Francisco Javier Aguirre se dedica fundamentalmente a la narrativa. Ha escrito relatos y novelas de todos los estilos: épico, lírico, cómico, erótico, histórico, policiaco, costumbrista, fantástico, etc. Sus obras se han publicado en Madrid, Barcelona, Zaragoza, Lleida, El Vendrell  y Logroño. En el campo de la literatura juvenil apareció en 2001 su novela Operación Drake (Barcelona, Casals).

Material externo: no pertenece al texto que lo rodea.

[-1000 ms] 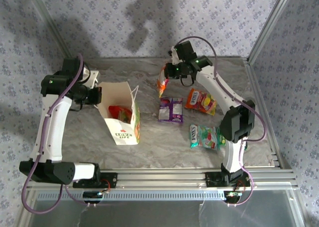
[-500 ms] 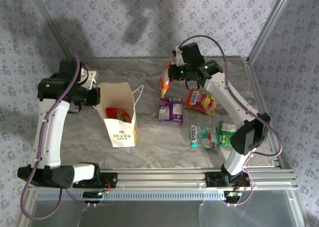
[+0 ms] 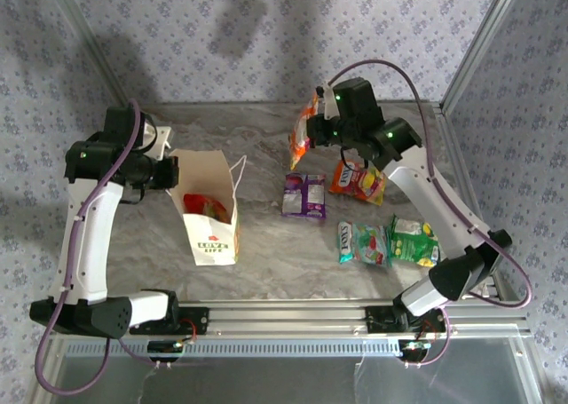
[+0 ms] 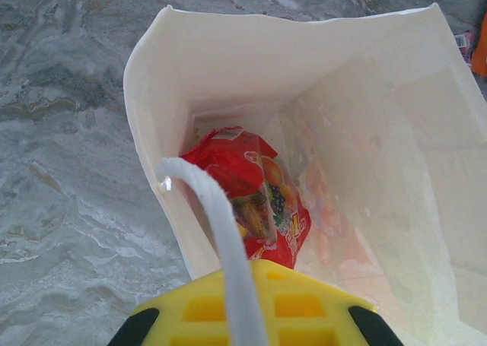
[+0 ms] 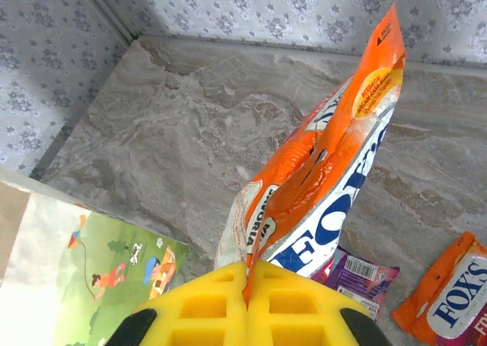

Otros cuentos ilustrados: El alma del almendro, Corazón con corazón y Los limones de Mallorca.

 

Quintín García Muñoz ha investigado y escrito sobre temas filosóficos, y ha cultivado también la novela de aventuras. Compagina su tarea literaria con la creación plástica, utilizando los recursos que proporciona la informática. Ha ilustrado tanto sus propias obras como las de otros autores. En el campo de la literatura juvenil publicó en 2012 su novela Micromundos (Zaragoza, ed. propia).  Otros cuentos ilustrados: El alma del almendro, Corazón con corazón, Los limones de Mallorca, Cuentos de andar por casa (de Pepe de Uña) y Un gorrión en la biblioteca (de Eduardo García Giménez).